'You telling me you ain't got a pint mug in the 'ole bleeding boozer?'
ORWELL ON METRIC CONVERSION
'Pint! he added aggressively to the barman. 'Pint of wallop.'
~ 1984
Born in Canada in 1950 my formative years were at a time when pounds and ounces, feet and inches, and temperatures in Farenheit were used. Then during the reign of the frenchman Pierre Trudeau the country switched overnight from the Imperial to the metric system. Ever since then I have never really known what temperature it is outside or how much something weighs without having first to do the math. It's never become automatic to me. I've always thought it could have been made easier had the government at least showed both measurements side by side. When I complain to most people about my dislike for metric measurement they usually tell me it's easy and they have no problem switching their allegience. So it was much to my satisfaction when, a couple of years ago, I discovered that I wasn't the ONLY person who disliked metric measurement. So did George Orwell, which is good company to be in. ~ Jackie Jura
AS I PLEASE
by George Orwell, in Tribune Magazine, March 14, 1947:
"Another thing I am against in advance—for it is bound to be suggested sooner or later—is the complete scrapping of our present system of weights and measures.
Obviously you have got to have the metric system for certain purposes.

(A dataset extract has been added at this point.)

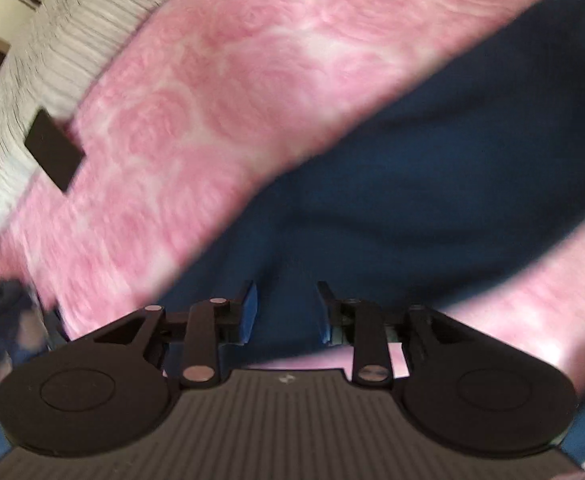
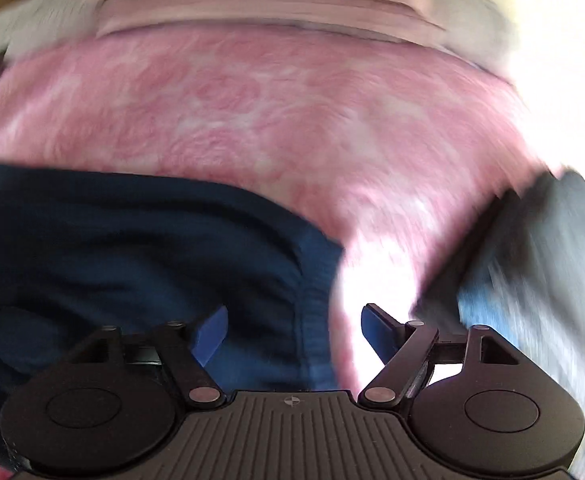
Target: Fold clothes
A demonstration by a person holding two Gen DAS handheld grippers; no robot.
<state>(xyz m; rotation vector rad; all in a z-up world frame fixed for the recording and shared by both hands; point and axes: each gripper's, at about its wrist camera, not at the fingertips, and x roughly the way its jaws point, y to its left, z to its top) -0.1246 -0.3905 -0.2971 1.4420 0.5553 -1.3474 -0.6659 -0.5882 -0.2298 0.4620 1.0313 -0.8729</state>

For scientific work it has long been in use, and it is also needed for tools and machinery, especially if you want to export them. But there is a strong case for keeping on the old measurements for use in everyday life. One reason is that the metric system does not possess, or has not succeeded in establishing, a large number of units that can be visualized. There is, for instance, effectively no unit between the metre, which is more than a yard, and the centimetre, which is less than half an inch. In English you can describe someone as being five feet three inches high, or five feet nine inches, or six feet one inch, and your bearer will know fairly accurately what you mean. But I have never heard a Frenchman say, ‘He is a hundred and forty-two centimetres high’; it would not convey any visual image. So also with the various other measurements. Rods and acres, pints, quarts and gallons, pounds, stones and hundredweights, are all of them units with which we are intimately familiar, and we should be slightly poorer without them. Actually, in countries where the metric system is in force a few of the old measurements tend to linger on for everyday purposes, although officially discouraged.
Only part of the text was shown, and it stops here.